Square footage of a house;
I know what it should be: finished living space on each level and unfinished space. I see homes listed for sale with 2700 square feet, and that is that. Does that include the basement, the attic, the furnace room, and the garage? I would say apply common sense here, but as Mark Twain said: “The reason people have so much common sense is that they don’t use it!”
Selling Price To Asking Price Ratio Percentage:
I am bad here; I would look at a condo building, townhouse complex, or house in a particular neighbourhood and write something that the selling price was 103.88% of the asking price or 98.14%. How wrong is that? One seller had five buyers who wanted that house, with multiple offers. Or, the Realtor who priced the home low or too high and it sold, whatever that percentage was to the asking price, is subjective. Or one house was a diamond in the rough, or another house the seller not only wanted to pay off their mortgage; they wanted to pay off their credit card debt and take a month holiday to never never land? Percentages vamoose!
Average or median price:
A lazy persons way of being lazy! Enough said!

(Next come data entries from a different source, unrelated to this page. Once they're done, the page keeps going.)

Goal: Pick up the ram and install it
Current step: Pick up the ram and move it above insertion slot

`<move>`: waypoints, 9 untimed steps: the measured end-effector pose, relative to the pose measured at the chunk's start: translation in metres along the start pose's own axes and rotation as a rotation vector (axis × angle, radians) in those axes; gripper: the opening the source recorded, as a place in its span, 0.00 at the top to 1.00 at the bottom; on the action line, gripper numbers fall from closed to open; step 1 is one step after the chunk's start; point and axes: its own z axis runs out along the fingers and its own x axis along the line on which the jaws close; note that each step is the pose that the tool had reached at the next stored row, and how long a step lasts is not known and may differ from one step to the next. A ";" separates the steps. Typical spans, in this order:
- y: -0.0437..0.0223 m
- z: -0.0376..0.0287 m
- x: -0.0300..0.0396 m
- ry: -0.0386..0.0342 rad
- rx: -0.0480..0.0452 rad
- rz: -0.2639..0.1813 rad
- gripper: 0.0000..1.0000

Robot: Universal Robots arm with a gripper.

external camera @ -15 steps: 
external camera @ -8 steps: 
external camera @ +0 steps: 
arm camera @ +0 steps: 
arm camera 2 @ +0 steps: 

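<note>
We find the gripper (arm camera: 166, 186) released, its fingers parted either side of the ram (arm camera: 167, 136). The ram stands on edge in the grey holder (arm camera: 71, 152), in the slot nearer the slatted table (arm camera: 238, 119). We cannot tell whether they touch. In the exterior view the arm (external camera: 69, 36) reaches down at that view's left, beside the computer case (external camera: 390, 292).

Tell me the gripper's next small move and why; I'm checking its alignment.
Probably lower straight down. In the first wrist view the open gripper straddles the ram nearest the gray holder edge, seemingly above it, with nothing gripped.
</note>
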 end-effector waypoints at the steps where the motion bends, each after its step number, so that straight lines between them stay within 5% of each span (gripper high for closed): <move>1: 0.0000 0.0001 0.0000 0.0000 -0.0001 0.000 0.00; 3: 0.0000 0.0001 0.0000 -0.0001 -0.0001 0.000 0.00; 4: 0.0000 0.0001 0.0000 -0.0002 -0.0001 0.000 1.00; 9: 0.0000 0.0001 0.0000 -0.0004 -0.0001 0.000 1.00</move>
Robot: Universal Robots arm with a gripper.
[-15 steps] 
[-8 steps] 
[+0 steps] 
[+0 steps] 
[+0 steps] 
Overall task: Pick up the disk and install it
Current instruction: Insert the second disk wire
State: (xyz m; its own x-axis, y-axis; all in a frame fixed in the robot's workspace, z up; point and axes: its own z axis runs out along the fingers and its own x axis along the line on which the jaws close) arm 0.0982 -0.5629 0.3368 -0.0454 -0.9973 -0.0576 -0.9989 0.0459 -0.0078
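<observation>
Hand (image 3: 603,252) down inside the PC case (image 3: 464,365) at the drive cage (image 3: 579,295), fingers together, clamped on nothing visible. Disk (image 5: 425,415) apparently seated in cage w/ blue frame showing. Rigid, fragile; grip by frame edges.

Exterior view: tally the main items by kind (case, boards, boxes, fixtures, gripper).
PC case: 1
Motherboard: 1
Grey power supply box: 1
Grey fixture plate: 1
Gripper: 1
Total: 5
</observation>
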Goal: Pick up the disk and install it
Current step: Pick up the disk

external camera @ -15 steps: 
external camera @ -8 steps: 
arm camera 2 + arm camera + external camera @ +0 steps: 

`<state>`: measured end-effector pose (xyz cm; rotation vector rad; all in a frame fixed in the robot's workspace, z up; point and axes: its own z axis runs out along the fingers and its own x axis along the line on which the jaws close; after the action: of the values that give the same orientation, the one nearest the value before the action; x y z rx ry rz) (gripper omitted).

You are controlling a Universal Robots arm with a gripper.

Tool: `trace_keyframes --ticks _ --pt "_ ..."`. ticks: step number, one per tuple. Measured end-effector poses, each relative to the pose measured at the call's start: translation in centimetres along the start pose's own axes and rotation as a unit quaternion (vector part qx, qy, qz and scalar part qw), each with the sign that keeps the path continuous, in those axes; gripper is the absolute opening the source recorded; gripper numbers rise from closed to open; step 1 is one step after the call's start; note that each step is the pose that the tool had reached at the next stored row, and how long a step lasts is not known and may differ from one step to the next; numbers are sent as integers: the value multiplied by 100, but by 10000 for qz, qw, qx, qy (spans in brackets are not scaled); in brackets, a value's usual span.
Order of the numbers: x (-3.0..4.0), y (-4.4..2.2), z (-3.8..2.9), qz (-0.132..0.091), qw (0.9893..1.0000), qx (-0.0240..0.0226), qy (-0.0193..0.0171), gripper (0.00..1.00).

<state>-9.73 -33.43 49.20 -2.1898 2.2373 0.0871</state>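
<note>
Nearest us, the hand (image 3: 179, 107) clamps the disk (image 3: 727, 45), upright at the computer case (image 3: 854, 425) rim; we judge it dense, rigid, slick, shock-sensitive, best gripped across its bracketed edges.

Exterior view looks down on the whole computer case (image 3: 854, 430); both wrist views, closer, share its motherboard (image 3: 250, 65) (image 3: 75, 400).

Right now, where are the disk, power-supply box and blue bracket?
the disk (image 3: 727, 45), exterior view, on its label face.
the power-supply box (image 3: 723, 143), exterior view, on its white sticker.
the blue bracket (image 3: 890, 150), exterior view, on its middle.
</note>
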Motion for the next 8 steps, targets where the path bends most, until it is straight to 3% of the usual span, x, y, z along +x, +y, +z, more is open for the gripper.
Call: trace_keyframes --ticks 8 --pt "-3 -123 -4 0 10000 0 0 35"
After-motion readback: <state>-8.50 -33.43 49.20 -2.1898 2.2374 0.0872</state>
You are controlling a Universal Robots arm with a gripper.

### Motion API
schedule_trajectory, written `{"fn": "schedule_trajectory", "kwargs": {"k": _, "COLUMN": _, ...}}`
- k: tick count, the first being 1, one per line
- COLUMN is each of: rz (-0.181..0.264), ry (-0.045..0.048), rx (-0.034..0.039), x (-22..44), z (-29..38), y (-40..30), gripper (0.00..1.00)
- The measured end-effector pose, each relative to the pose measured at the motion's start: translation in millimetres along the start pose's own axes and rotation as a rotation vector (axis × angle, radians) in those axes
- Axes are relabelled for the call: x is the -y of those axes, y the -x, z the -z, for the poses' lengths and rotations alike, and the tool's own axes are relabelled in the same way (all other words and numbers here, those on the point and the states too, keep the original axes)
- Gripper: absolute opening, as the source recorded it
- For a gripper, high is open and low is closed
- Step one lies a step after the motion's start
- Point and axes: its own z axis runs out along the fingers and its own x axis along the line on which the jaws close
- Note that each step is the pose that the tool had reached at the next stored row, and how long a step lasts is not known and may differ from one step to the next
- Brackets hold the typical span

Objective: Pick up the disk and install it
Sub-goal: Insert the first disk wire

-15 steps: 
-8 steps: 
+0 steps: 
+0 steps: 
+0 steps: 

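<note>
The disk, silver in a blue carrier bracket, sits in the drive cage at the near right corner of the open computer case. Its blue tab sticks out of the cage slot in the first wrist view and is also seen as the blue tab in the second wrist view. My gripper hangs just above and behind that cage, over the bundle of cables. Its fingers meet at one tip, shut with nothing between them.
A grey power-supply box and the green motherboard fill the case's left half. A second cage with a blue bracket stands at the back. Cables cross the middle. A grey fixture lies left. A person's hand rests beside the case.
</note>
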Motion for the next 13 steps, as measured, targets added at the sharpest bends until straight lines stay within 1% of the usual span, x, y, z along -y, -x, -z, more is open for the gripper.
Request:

I could go on and on about the mistakes I made writing about the market and quilty of spewing out numbers from organizations or associations or builders or sellers without me sifting through the odoriferous numbness of filling space on a page!
To end my confession of errors in copying so-called facts or the average bs, I vow as penance to only report the number of sales and the days on the market on my sites, and that will be all! For the real estate obsessed, I will still do my exhaustive comparable market analysis for a select few.